– Это к делу сейчас не относится, – критически заметил главврач.
– Иногда у меня складывается впечатление, что я вам нужен для чего-то… даже не знаю для какой цели. Страшно и предположить, док.
Петр Сергеевич проигнорировал это замечание. Он продолжал деловым тоном:
– Наталья Павловна заметила в вашем поведении несколько тревожных симптомов. Вы знаете, почему к вам была представлена сиделка?
– Для того чтобы предотвратить возможные случаи моей агрессии к окружающим, – Алекс сказал это как зазубренную фразу.
– Именно. Вы же помните тот случай в подземном переходе?
– Помню. Мы обсуждали это с вами три месяца назад, в этом самом кабинете.
– Именно. Вы провели здесь тогда пять дней и это явно пошло вам на пользу.
– Да. Но потом вы вдруг решили приставить ко мне «надзирателя» и все пошло кувырком, – с раздражением заметил Алекс.
– Почему же? Агрессии с вашей стороны больше не наблюдается. По крайней мере, явной. Вас раздражает то, что вас контролирую? Хорошо. А как вам такое – вы проводите здесь десять дней, и я уберу от вас сиделку?
– Десять дней? Да вы что, это слишком долгий срок для такого заведения! Нет, не за что! Я выйду отсюда только в канун Нового года!
– Да, и Новый год встретите так, как вам заблагорассудится. Как вам такое? «Надзирать» вас больше никто не будет.
– Десять дней! У вас нет таких полномочий, чтобы упрятывать здорового человека в «дурке».
– Ну, я бы не был так категоричен.
– Обещаете избавить меня от Натальи Павловны?
– Обещаю!
– Десять дней, так десять дней. По рукам, док.
Когда Алекс вышел из кабинета, главврач, откинувшись на спинку кресла, задумчиво произнес:
– С такой историей болезни не статью в журнал писать, а целую диссертацию можно создать.
Алекс неспешно прогуливался по липовой аллее внутреннего дворика больницы. Дворик окутывал туман вперемешку с опускающимися с неба сумерками. Он останавливался чуть ли не у каждой липы. Задирал голову к вверху и долго смотрел на то, как ее верхушка растворяется в молочной пелене. Иван бегал вокруг него и что-то выкрикивал. Но Алекс не слышал и даже не старался слушать его. Он был погружен в собственные мысли. «Как тут спокойно», – рассуждал он. «Но разве можно желать спокойствия в двадцать сем лет? Какой сумасшедший может этого желать? Этого может хотеть только дряблый старик… Гореть, гореть! Вспыхнуть ярким пламенем хоть на миг. Взвиться пожаром до самых небес, опалив и их. Осветить этих людей, блуждающих в темноте.
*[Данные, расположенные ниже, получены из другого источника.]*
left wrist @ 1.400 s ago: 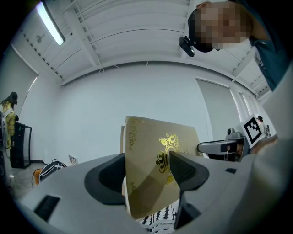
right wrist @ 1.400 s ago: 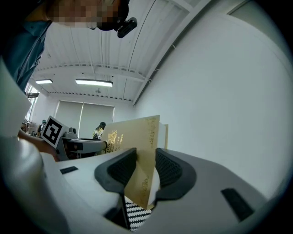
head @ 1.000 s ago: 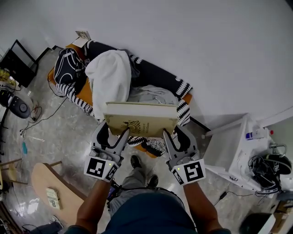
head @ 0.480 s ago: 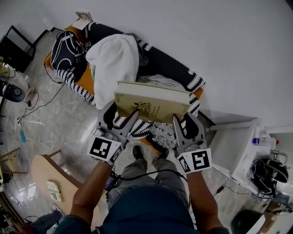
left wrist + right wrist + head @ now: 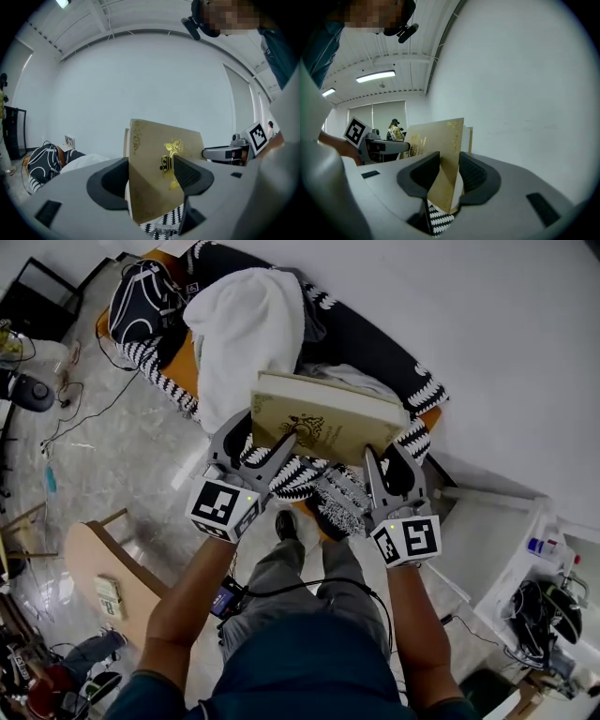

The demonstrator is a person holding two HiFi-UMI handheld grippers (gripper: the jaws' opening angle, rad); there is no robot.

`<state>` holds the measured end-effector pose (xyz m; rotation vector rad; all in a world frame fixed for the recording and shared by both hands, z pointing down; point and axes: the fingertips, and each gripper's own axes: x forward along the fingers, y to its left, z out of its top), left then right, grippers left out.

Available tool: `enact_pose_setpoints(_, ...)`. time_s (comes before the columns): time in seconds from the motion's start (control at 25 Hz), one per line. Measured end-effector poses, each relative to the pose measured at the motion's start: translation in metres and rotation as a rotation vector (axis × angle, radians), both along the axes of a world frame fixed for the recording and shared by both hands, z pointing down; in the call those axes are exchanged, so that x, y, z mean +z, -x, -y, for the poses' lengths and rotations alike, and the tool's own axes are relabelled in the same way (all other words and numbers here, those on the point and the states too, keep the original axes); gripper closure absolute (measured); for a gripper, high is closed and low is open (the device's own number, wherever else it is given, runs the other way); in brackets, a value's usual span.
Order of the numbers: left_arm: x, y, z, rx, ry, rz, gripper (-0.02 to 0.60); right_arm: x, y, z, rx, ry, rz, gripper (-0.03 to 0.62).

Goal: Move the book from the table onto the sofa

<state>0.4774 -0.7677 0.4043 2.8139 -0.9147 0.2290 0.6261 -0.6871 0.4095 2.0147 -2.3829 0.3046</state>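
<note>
A thick book (image 5: pixel 323 420) with a tan cover and gold ornament hangs in the air above the sofa (image 5: pixel 183 362), held flat by both grippers. My left gripper (image 5: pixel 265 442) is shut on its near left corner, my right gripper (image 5: pixel 380 457) on its near right corner. In the left gripper view the book (image 5: pixel 161 171) stands edge-on between the jaws, which press both covers. The right gripper view shows the same book (image 5: pixel 440 159) clamped between that gripper's jaws. Below the book the sofa carries a black and white patterned blanket (image 5: pixel 375 352).
A white cloth (image 5: pixel 244 334) and a dark patterned bag (image 5: pixel 145 301) lie on the sofa's left part. A round wooden table (image 5: pixel 103 587) stands at lower left, a white shelf unit (image 5: pixel 506 549) at right. Cables cross the glossy floor (image 5: pixel 103 437). The white wall (image 5: pixel 487 352) runs behind the sofa.
Both grippers have carried the book forward and lower, from short of the sofa's front edge to over its seat. The grip on the book is unchanged.
</note>
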Motion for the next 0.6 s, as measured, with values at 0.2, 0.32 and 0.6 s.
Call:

Пускай хоть на миг прикоснутся к жизни, к истине…».
Шум от крыльев взлетающей стаи птиц привлек его внимание – это Иван вспугнул стаю голубей, сидевших на дорожке. Птицы, сделав несколько широких кругов над ним, растворились в тумане. Алекс смотрел на птиц, но видел перед собой ни их и ни этот туман. Перед его глазами возникла картинка из его прошлого. Он явственно видел перед собой высокий белый забор, а на нем большие зеленые пятна. Его, перепачканного в краски и грязи, тянут две воспитательницы к корпусу спецшколы, в кабинет к директору. Он пытается высвободиться из их цепких рук, кричит, что он не сделал ничего плохого и его не следует наказывать. Его валят на землю, бьют по лицу, снова тащат к корпусу школы. Перед самым входом он вырывается, бежит от них. Его догоняют, валят на землю и тянут за ноги. А он видит перед собой только белый забор и летящих зеленых птиц…
– Дружище, нам пора возвращаться в палату. Уже поздно.
III
Время в клинике тянулось мучительно долго. Каждый проведенный день представлялся Алексу поменьше мере эквивалентом месяца на «свободе». К тому же вечерние диалоги с Петром Сергеевичем, главврачом, доводили его до такого состояния, когда хотелось лечь на кровать, укрыться с головой и не вставать уже больше никогда. Петр Сергеевич с хирургической точностью и небрежностью патологоанатома пытался вскрыть психику Алекса, вывернуть ее наизнанку и внимательно изучить то, что она из себя представляет. Так это все виделось Алексу, и он решительно сопротивлялся, пытаясь сохранить хоть небольшую частичку своей души нетронутой. В ответ на замкнутость своего пациента главврач ни раз, и ни два в отчаянье кричал тому, что тот совершенно не желает излечиваться. На что тот отвечал только грустной улыбкой. Алексу казалось, что понять его не сможет никто, ведь и сам он не мог понять до конца, что же с ним происходит.